Once again, the results of this line of inquiry have been incredibly fascinating, but an answer to this question doesn't scratch the itch of that question. Again, put yourself in the shoes of existence (/ experience) having just exploded out of fuckin' nowhere, with these ineffable questions (where the shit did this come from?!) exploding with them, only to be tossed a book full of equations. To invert a famous saying, those equations are not even wrong.

Neuroscience


Finally, let's look at neuroscience. With physics having run with the "world" ball, neuroscience tries to tackle the "me" ball: where does this ability to experience anything come from? Having decided that physics comes first, the question takes the form: how does consciousness come from matter? This is called the Hard Problem of Consciousness, and is sometimes described as science's last remaining mystery.

And again I say, an explanation of how serotonin and glutamate "create" the wonder of aliveness are not at all what I was after. Nor will it help to try to feed me a denial, something that's increasingly in vogue:
"Let me be as clear as possible: Consciousness doesn’t happen." 
-- Michael Graziano, Princeton Neuroscience Prof. Yes, really.
Congratulations, Prof. Graziano, you have truly "science[d] the shit out of this." It's dead. You happy?

Religion


Finally, if you're religious, you can simply invoke the word "god" to explain it all away. That's all I'll say about that.

Conclusion and stuff


Okay, this post is getting long so let me try to hurriedly wrap it up.

We are desperately trying to explain something that clearly resists any and all "answers" in the form of explanations. Not because they're wrong, but because they're not what we were originally getting at. I mean it: origin-ally.

What if this big WTF?! isn't looking for an answer, but looking for us to get reacquainted with the question?

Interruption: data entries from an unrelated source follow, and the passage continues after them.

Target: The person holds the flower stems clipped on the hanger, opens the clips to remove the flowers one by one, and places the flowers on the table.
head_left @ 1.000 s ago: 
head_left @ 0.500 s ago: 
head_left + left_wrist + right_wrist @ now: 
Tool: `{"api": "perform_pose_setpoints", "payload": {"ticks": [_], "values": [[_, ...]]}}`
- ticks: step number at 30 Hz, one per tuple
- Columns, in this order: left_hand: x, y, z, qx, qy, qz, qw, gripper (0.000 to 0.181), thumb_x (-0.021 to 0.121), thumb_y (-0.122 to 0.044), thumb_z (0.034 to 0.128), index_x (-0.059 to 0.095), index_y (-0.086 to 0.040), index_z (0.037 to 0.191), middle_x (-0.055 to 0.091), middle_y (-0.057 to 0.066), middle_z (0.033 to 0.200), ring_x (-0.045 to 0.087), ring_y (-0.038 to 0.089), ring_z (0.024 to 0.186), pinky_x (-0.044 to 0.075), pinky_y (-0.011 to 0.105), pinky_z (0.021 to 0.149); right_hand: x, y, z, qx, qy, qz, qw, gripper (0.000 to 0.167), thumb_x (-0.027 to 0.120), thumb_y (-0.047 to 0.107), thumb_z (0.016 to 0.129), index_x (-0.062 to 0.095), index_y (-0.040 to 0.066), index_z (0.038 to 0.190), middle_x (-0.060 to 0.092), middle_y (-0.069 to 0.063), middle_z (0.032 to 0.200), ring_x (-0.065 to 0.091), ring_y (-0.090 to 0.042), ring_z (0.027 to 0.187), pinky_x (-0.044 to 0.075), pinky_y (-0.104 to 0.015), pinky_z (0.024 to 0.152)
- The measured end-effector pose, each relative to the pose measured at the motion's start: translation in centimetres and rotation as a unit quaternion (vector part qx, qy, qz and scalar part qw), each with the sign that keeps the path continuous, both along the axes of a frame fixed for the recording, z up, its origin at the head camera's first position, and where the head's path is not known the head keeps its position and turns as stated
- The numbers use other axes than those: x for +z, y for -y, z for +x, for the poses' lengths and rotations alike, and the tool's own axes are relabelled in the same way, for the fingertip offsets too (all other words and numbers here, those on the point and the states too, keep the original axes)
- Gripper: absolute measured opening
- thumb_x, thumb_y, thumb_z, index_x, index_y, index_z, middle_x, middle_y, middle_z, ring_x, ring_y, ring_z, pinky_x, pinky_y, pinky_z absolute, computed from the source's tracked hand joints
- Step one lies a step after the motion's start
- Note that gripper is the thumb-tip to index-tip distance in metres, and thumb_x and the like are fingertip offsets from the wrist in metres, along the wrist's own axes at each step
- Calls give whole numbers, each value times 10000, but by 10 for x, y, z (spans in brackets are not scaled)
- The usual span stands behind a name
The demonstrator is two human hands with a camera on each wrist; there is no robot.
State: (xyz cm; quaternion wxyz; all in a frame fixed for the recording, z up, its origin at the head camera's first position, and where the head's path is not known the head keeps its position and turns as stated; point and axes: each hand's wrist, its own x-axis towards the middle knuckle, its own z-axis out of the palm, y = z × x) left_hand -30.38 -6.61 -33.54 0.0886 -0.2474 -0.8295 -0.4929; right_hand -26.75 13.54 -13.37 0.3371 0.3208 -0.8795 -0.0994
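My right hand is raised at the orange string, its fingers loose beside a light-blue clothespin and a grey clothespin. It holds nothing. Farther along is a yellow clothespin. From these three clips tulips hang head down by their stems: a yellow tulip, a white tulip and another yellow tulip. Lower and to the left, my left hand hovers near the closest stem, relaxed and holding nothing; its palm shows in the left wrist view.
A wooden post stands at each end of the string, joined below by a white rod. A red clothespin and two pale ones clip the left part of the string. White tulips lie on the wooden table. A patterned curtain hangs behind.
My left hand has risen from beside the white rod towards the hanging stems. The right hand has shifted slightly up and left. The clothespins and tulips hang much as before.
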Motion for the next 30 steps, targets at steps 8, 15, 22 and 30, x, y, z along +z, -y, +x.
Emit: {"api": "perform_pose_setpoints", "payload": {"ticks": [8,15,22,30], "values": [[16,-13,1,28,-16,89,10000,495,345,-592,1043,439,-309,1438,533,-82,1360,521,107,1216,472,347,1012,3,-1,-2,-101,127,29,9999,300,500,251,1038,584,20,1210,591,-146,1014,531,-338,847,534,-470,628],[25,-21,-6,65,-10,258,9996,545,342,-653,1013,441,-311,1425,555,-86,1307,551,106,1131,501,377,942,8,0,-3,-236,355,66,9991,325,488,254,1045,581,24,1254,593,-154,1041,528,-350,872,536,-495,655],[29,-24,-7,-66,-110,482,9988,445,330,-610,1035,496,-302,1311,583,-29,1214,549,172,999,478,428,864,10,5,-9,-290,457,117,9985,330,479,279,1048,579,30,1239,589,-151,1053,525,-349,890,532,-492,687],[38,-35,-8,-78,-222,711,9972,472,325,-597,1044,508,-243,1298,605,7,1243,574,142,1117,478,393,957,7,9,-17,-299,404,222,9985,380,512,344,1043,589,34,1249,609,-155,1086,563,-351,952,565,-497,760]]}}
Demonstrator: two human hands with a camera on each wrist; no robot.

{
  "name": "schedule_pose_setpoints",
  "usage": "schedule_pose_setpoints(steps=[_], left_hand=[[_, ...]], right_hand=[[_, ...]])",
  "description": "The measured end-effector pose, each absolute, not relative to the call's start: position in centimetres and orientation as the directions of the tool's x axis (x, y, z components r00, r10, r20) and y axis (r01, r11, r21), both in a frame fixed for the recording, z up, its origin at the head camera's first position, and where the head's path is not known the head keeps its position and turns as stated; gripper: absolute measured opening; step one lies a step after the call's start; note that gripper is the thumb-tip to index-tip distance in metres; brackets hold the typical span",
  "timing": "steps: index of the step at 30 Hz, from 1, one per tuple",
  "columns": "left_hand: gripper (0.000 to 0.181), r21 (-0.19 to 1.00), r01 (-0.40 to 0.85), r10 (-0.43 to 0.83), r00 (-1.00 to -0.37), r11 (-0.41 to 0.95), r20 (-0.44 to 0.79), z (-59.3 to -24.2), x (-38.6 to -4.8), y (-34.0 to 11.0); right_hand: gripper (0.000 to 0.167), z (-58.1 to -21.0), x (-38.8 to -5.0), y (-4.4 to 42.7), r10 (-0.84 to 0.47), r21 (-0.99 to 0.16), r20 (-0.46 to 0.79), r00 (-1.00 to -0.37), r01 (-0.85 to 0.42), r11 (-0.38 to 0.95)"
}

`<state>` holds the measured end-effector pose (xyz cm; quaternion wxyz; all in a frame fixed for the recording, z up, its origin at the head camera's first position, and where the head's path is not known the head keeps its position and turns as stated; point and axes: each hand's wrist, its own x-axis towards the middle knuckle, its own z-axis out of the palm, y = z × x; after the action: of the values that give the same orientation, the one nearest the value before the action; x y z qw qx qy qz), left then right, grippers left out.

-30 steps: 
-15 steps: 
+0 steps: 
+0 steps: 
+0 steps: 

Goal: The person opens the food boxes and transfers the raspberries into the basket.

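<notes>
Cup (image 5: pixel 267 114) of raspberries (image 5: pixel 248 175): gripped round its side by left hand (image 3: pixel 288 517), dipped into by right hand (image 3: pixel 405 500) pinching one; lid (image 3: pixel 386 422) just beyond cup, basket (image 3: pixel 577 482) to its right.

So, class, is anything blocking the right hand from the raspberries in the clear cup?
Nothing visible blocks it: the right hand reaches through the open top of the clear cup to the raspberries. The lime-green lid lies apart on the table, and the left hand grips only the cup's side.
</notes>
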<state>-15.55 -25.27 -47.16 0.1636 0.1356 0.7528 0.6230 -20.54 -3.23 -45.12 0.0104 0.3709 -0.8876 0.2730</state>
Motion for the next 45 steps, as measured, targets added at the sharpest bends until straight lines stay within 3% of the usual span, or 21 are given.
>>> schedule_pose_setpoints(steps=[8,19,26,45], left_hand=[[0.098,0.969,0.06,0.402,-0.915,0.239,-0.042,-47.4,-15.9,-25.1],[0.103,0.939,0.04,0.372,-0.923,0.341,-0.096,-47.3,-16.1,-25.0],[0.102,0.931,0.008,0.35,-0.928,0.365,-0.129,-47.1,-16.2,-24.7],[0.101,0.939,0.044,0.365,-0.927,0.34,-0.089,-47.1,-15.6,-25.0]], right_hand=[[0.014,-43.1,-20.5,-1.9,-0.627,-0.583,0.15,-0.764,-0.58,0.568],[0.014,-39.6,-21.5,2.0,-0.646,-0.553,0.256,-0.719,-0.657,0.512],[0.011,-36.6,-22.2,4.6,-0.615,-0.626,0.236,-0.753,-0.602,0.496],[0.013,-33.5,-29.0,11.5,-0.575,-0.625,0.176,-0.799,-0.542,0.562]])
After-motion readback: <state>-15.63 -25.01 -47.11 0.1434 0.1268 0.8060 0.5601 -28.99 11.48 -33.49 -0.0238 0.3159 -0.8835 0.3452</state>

And more: what if all our late night TV binges, fancy restaurant experiences, and everything else we do for entertainment are just desperate attempts at trying to get reacquainted with it as well -- as best as we remember how? Not the "WTF" part of it, necessarily, but the overwhelming amazement at life? That's what we're trying to recover.

So why am I harping on this? Because I see a link between philosophical materialism (the idea that matter is the end of the story) and cultural materialism (the desire to have more and better material things). It's not that there's some moral failure here; it's that we're trying to recapture The Glory in a way that is doomed to failure -- and ravaging the planet as a side effect. And we don't quite see the connection yet; and the ravaging will continue until we do.

It's not that I've accomplished the task myself, and that I'm preaching to all you heathens needing to catch up. I'm just as far off as anybody. But I feel inspired, somehow, to share this sneaky suspicion with you. I also suspect that you suspect it, too. After all, like me, you're just one appendage of The Big Experience Bang, trying to call itself home, as well.

Fin


Okay, some notes:

  • I have clearly caricatured science. There's an incredible amount of wonder and mystery to be found while doing science. I feel the mistake is when we believe we're about to "capture" the mystery in our net -- and I believe this sentiment is very common. It manifests as the vague sense we all carry around that we've mostly figured it out (it's "just" inert matter and energy), with just a few details to iron out (like this pesky consciousness thing). Even though I don't believe it, even I carry around that feeling in a deep way.
    • Relatedly: while doing science, I have a remarkably hard time avoiding the sense that I'm getting closer to figuring it out. Nothing wrong with that feeling, but it precludes the experience I'm describing above.
  • I have also caricatured religion. I think the more sophisticated religious thinkers aren't using "god" as an answer, so much as a placeholder for and pointer back to the ineffable mystery; the glory that refuses to be captured.
  • I didn't explain why the ravaging will stop just because we rediscover this wonder. In (very) brief, it's because the wonder is accompanied by a peace and kindness beyond all understanding.